Ancora più complesso individuare la "famiglia" politica alla
quale appartenne. Di là dalla facile etichetta di seguace del
cattolicesimo liberale - del tutto inadeguata per chi ebbe
più volte a sottolineare il contrasto insanabile tra sentire
cattolico e sentire liberale - dev'essere ricordato che nella prima
giovinezza, pure irritato dall'anticlericalismo di pessimo conio
allora corrente, fu avverso a ogni clericalismo e non volle mai
iscriversi "ad un circolo che avesse un assistente ecclesiastico".

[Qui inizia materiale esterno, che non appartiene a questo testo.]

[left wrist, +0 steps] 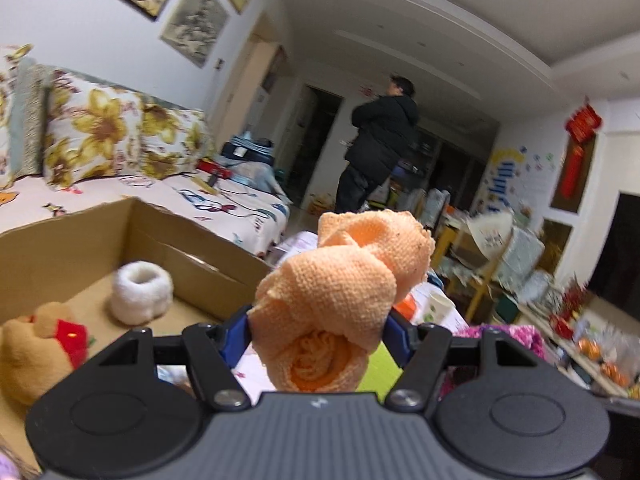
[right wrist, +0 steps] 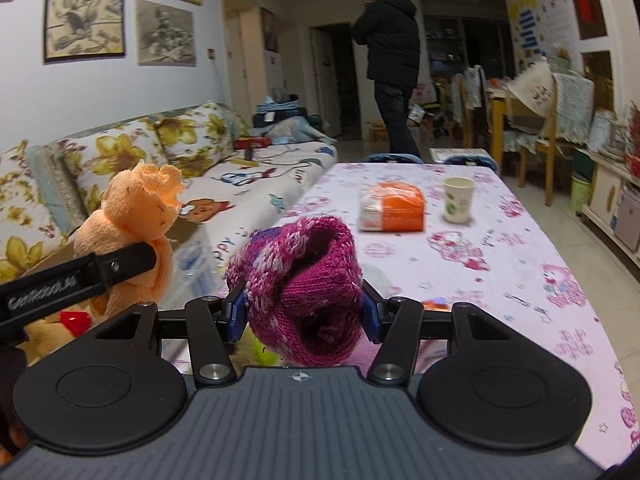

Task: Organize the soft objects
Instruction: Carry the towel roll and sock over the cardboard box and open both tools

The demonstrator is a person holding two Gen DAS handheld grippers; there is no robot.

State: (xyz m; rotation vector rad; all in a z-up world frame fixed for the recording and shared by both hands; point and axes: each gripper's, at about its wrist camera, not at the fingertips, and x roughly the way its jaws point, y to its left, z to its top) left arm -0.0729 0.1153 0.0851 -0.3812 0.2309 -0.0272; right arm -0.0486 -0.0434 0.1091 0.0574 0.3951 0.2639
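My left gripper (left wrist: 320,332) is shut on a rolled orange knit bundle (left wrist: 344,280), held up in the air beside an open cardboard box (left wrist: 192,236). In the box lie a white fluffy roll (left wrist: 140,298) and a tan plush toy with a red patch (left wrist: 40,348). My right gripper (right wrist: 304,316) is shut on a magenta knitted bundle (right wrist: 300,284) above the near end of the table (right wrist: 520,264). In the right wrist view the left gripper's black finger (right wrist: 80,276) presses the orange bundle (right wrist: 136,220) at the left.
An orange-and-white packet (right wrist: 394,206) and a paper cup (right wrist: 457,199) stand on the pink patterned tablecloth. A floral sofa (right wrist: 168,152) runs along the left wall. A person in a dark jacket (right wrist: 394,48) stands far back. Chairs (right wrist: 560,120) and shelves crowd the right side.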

Nel 1919 rifiutò di aderire al Partito popolare di Sturzo e,
nel 1944, non accolse i molti inviti a essere fra i primi iscritti
alla Democrazia cristiana, per la quale dichiarò di non avere
mai votato. In rapporto con i giovani della sinistra cristiana - al
cui organo Voce operaia collaborò in più occasioni -,
così spiegò al figlio il voto senza illusioni, nelle
elezioni del 1948, per il Fronte popolare: "dopo essermi mangiato il
fegato per il fascismo durante tutti quelli che avrebbero dovuto
essere gli anni più belli della mia vita, non me la sento di
concorrere alla resurrezione di tutti i gros bonnets del fascismo
che ad uno ad uno De Gasperi rimette ai vecchi posti; e soprattutto
al vedersi ripetere la manovra del 20-21, il sacrificio di tutte le
libertà per la paura dei rossi" (in La Repubblica, 17 giugno
1989). Avversario della scelta atlantica, nelle elezioni politiche
del 1953 fu, con Parri, A. Codignola e Calamandrei, nella lista di
Unità popolare contro la legge truffa; e in quelle del 1958
fra i candidati dell'alleanza tra radicali e repubblicani disegnata
da U. La Malfa. Quanto ai comunisti, scrisse ancora al figlio nel
1948, "chi ha nel sangue il veleno razionalista e la
necessità di tutto criticare, non potrà mai essere dei
loro" (ibid.). Il suo sentire politico - prescindendo
dall'originaria vicinanza a Ruffini, De Lollis, Albertini - fu assai
prossimo a quello di Calamandrei e Salvemini, di A. Monti e di T.
Codignola, di E. Rossi e di G. Calogero: per gli azionisti, del
resto, preparò nella collana "Quaderni del Partito d'azione"
uno studio su Il decentramento regionale (Roma 1944). Ma fu un
sentire segnato dalla perenne ricerca, dalla continua
insoddisfazione, dall'affermare mai categorico, dal rifiuto di
chiudere il sentire politico in un pensiero omogeneo e ben definito.